In terms of what parts of the market we favor, our current thinking includes: a stake in uranium miners as key upstream beneficiaries of the rising demand for power generation; a preference for digital infrastructure (data centers, towers, etc.) over more expensive hardware and software stocks that have already run; a tilt toward profitable businesses with high interest-coverage ratios over heavily indebted “zombie” companies that may struggle to meet their debt obligations; Japan over Europe; convertible bonds over bank loans on a volatility-weighted basis; and a modestly long-duration bias within our bond portfolios as we anticipate that Treasury yields will move lower with inflation.

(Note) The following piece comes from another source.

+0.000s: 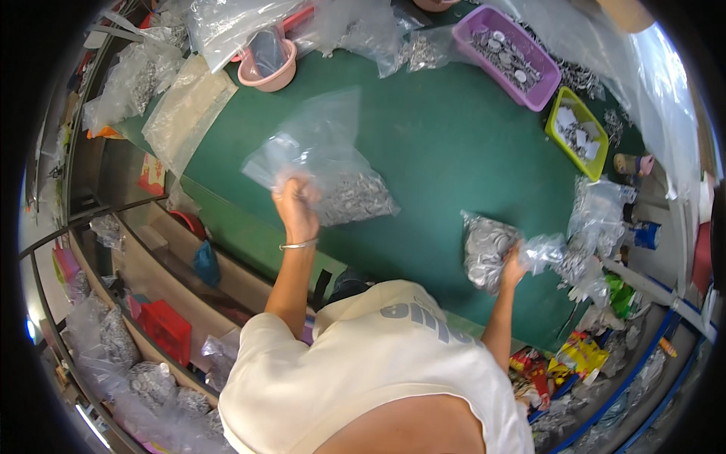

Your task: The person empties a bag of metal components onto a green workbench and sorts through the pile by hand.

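Note:
My left hand [296,198], with a bangle at the wrist, is closed on the edge of a large clear plastic bag [321,144]. Small silvery metal parts [355,198] fill the bag's lower corner, which rests on the green table. My fingers there are partly blurred. On the right, my right hand [514,263] grips the gathered neck of a smaller clear bag [488,250] packed with flat silvery pieces. That bag lies at the table's near right side, apart from the large one.
Along the far edge stand a pink bowl [268,74], a purple basket [541,91] of metal parts and a green basket [586,163] holding pale pieces. Filled plastic bags [597,216] lie at the right edge. Left of the green table [423,136] are drawers with a red container [162,329].

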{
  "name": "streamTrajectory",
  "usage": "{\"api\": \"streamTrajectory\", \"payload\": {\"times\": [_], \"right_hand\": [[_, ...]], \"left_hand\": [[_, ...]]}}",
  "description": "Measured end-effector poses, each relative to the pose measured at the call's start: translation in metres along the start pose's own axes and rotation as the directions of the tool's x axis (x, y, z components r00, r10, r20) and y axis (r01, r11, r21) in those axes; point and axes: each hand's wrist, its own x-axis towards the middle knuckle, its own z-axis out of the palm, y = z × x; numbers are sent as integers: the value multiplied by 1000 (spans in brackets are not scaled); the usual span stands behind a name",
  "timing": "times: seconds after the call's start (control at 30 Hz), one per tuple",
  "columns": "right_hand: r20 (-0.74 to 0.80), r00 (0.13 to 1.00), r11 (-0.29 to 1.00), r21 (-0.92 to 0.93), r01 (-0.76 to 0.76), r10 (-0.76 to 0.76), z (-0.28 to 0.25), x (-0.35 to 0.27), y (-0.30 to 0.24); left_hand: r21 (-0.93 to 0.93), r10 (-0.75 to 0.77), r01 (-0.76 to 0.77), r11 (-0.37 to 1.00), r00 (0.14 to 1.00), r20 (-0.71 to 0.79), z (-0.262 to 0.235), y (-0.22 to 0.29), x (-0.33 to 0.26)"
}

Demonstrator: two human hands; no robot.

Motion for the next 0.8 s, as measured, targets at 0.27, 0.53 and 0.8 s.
{"api": "streamTrajectory", "payload": {"times": [0.27,0.53,0.8], "right_hand": [[64,996,998,30,55,-56,-1,5,-2],[349,935,936,346,-63,-67,-30,-20,-25],[630,758,913,391,-117,-173,-28,-81,-70]], "left_hand": [[696,588,-408,591,809,-24,-55,-25,-46],[764,509,-109,636,803,-309,-55,-71,-153],[600,-386,338,725,921,-52,-91,-105,-222]]}}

“‘Well now that we’ve seen each other,’ said the Unicorn, ‘if you’ll believe in me, I’ll believe in you.’” — extract from Lewis Carroll’s Through the Looking-Glass. Whereas we have had a change of heart in regard to prospects for the economy, the same cannot be said of our opinion regarding cryptocurrency. Frankly, we don’t understand their purpose. We’ve heard the phrase “a solution looking for a problem” applied to Bitcoin, and that sounds about right. As an asset, it’s a mythical beast whose intrinsic value doesn’t actually exist. That the price should have popped with the anticipated launch of a number of Bitcoin ETFs pulling in billions of dollars isn’t particularly surprising, but can it continue to climb, or indeed even retain its current price? Time will tell, but you can color us skeptical. Some have made the argument that digital assets belong in client portfolios for diversification reasons, but we don’t sit in that camp. Given a negative expected return (our expectation), better to park assets in cash if there is a need to reduce risk.